Nebraska Shrugs Off Bonus Flap Booster Club Donations End Up In Staff Pockets
Boosters have donated millions of dollars over the years to University of Nebraska football, whose powerhouse teams are revered by some of the country’s most sports-crazed fans.
So, when a letter surfaced indicating that some of the money was actually going to athletic department staff and country-club memberships, several boosters got angry.
The apparently unusual practice - many other schools don’t do it - also raised questions about the use of college athletic funds in general.
“Nobody knew this was going on except the booster club’s board of directors. It’s a scam!” said Lincoln lawyer Don Bowman, a 30-year member of the Touchdown Club who released the letter to the media.

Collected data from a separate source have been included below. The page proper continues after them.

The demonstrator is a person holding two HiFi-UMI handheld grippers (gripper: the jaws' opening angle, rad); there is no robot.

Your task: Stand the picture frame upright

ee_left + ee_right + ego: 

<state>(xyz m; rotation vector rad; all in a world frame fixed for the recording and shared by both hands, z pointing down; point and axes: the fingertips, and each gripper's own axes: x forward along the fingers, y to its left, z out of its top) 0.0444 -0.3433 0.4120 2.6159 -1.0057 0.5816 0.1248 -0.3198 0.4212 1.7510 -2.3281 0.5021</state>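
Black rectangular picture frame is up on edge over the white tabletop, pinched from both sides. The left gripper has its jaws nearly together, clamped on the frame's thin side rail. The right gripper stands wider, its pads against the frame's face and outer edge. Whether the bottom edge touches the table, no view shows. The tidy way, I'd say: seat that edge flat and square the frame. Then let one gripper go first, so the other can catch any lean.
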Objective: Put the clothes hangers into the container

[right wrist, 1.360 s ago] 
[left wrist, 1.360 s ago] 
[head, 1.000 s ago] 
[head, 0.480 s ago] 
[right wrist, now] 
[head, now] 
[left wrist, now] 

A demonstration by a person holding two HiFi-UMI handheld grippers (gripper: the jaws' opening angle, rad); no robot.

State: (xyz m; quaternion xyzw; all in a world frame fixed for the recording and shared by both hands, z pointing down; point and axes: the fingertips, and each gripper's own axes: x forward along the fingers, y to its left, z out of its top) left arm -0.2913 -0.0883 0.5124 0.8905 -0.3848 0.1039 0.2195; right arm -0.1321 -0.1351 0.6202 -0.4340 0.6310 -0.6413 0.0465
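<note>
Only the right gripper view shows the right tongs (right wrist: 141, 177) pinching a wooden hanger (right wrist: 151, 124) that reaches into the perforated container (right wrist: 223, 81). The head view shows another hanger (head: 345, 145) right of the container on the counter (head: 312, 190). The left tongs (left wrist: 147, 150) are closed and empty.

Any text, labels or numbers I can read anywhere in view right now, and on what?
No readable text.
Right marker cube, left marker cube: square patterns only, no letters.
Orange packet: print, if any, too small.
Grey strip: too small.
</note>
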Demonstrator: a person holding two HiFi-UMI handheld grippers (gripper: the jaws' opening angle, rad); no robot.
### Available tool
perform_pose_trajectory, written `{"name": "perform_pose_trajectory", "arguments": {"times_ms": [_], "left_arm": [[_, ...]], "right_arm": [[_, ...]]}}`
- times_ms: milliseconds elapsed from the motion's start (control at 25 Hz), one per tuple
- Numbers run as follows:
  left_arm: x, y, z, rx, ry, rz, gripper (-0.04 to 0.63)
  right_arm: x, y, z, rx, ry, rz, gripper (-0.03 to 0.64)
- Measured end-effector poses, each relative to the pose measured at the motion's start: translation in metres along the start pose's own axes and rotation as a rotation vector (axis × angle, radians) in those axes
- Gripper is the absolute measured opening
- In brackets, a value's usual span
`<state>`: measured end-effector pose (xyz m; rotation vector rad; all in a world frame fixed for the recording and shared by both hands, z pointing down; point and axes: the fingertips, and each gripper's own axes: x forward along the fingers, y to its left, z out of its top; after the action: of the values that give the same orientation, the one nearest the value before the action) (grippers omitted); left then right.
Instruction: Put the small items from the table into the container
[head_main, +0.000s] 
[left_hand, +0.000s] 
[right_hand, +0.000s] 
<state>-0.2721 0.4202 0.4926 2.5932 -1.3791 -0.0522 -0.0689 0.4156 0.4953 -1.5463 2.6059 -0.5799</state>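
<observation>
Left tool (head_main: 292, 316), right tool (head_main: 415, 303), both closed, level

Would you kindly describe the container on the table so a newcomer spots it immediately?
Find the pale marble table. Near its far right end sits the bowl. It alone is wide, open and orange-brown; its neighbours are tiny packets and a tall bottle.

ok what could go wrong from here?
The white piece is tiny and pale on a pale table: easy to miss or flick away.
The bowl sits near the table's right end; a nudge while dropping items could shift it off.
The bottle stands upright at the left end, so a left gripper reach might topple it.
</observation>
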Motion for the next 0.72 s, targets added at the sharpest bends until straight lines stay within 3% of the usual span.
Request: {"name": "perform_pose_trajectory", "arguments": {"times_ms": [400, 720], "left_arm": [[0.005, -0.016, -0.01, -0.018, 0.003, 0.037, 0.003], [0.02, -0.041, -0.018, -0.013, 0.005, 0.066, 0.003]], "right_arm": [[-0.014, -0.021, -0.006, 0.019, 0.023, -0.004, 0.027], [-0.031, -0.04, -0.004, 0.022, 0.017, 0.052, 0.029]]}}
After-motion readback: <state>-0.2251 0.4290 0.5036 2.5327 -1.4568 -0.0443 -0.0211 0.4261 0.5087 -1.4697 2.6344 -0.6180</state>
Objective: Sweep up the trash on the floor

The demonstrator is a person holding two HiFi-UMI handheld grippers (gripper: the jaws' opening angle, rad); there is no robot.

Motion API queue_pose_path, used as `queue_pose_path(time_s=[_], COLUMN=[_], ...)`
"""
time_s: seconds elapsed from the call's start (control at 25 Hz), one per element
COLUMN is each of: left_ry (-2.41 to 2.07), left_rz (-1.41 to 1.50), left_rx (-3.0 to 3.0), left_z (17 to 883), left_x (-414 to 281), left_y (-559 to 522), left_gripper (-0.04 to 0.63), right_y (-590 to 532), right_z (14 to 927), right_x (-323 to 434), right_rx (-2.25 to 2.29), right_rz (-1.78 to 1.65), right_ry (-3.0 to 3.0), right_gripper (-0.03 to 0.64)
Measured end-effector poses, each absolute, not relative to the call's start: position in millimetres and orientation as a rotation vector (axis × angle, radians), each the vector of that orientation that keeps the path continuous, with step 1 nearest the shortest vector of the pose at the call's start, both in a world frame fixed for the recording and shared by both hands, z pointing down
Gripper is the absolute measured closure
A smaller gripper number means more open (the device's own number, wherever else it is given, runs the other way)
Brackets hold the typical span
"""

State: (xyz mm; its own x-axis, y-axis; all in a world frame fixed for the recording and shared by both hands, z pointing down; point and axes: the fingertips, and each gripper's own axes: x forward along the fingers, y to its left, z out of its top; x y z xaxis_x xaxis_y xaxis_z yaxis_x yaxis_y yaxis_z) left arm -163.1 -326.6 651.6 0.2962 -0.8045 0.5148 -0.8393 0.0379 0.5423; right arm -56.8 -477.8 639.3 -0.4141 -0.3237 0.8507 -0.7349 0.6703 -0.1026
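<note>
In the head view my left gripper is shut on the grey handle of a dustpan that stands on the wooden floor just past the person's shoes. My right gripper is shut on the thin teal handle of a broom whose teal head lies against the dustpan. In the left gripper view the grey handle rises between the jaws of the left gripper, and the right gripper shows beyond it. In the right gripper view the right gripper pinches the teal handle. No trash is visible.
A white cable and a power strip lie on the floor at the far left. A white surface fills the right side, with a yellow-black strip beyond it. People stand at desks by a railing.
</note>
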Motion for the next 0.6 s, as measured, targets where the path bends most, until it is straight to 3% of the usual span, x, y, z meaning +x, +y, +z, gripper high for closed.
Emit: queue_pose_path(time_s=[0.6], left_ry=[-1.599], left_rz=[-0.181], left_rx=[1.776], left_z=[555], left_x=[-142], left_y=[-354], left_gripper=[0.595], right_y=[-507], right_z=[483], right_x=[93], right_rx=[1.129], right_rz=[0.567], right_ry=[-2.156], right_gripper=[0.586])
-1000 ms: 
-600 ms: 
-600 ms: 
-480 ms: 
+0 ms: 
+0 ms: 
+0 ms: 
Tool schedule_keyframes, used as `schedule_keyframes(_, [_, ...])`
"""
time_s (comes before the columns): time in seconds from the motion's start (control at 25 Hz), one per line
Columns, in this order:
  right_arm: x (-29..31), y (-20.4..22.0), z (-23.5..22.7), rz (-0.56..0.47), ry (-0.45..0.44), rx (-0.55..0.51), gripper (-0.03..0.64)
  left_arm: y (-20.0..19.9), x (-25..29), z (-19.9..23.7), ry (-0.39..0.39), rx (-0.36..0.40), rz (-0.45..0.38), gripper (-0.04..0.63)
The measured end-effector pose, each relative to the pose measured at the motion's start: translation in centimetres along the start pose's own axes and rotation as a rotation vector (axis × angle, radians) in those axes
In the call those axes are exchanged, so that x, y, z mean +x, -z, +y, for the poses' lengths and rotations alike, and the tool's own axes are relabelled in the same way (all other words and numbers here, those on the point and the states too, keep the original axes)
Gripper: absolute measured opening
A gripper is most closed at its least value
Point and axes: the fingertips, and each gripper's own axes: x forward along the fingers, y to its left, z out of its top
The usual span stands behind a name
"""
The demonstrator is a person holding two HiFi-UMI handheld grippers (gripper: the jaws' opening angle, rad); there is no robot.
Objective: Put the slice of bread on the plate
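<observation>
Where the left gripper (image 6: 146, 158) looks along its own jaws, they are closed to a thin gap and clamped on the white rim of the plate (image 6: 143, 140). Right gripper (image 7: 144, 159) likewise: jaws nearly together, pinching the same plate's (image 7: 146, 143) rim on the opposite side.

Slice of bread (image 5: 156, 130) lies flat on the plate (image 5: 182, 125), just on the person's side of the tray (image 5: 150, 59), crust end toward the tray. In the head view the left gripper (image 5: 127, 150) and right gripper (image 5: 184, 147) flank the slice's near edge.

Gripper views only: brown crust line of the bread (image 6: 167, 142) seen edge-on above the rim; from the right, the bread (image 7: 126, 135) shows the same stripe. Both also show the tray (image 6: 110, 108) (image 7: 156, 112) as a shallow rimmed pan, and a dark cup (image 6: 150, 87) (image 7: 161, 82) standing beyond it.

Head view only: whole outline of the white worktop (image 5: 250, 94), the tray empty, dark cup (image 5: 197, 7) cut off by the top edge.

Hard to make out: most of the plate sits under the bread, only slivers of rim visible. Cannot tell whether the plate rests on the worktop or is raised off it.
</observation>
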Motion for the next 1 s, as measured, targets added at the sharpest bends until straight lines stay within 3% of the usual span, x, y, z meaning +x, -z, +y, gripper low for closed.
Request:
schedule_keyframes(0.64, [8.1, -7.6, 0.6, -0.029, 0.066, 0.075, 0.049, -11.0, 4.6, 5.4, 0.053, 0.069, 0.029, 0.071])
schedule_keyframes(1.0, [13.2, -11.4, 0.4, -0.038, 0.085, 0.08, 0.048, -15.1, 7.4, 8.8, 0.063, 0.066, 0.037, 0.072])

The letter, from associate athletic director Don Bryant to the Touchdown Club’s treasurer, authorized more than $79,000 in booster donations for bonuses to 22 athletic department employees. Recipients ranged from athletic director Bill Byrne to several office secretaries and retired staff members. None of them were coaches.
An additional $41,000 in donations were used to pay for country-club memberships for 11 coaches and seven staff members.
“They keep pushing us for more money and now, lo and behold, we find out they are using that money to soften Byrne’s pocketbook,” said Bowman, who refused to say how he got the letter.
Byrne defended the bonuses, saying his staff’s salaries are low compared with salaries at other schools and that the gifts help keep quality employees without using the university’s money.
Byrne, who’s received at least $4,000 annually from the Touchdown Club since 1993, said booster-club bonuses have been around for almost 40 years at Nebraska. However, many boosters say they didn’t know about the practice until the letter surfaced in January.
The bonuses may concern some boosters, but NCAA officials say they are not a violation.
“If a booster club gives money to a coach independently then that can be a problem, but with athletic directors and their staff, it’s usually not our business,” said David Berst, the NCAA’s group executive director for enforcement.
The Touchdown Club, the largest of Nebraska’s 17 booster clubs, has about 3,700 members who pay $250 each in annual dues and sometimes contribute much more. Football fans were required up until this year to join the club in order to get season tickets. The group donated more than $1 million to the university in the last fiscal year.
Much of the money goes toward team equipment, and boosters get a higher priority for good season tickets based on the amount they give.
School bonuses are often part of coaches’ contracts, but it is not clear how many athletic department staff members receive them.
Responses from some other universities, however, indicate that Nebraska may be alone in using booster money for staff bonuses.
At Florida and Florida State, for example, some of the athletic department employees are eligible for bonuses, but they get them from the universities, not boosters, the schools said. At Notre Dame and Penn State, staffs don’t get bonuses at all, officials said.
Nebraska has doled out more than $1 million in school bonuses to coaches and athletic department staff since Jan. 1, 1994. Booster clubs have contributed an additional $880,567 in staff gifts during that time.
“It has been the culture at Nebraska for a long, long time that the athletic director and his staff members receive bonuses for their work,” Byrne said.
“They are using that money to keep good people here and ensure success in our athletic programs,” he added. “That’s why they call them booster clubs.”
The Touchdown Club bonuses outlined in the letter were given last year after the Cornhuskers won their second straight national title.
Byrne, whose base salary is $122,570, has received $100,357 in bonuses from the school since 1995. That amount does not include a $9,916 cash gift and $2,750 country-club membership from the Touchdown Club.
What also has raised eyebrows among boosters is that Bryant, the associate athletic director, sits on the Touchdown Club’s board of directors. He can’t vote but has served as the group’s executive secretary for 20 years. He received the club’s highest bonus last year, $10,142.
“I didn’t ask for any of it,” Bryant said. “I merely accepted what the university and the Touchdown Club thought that I merited.”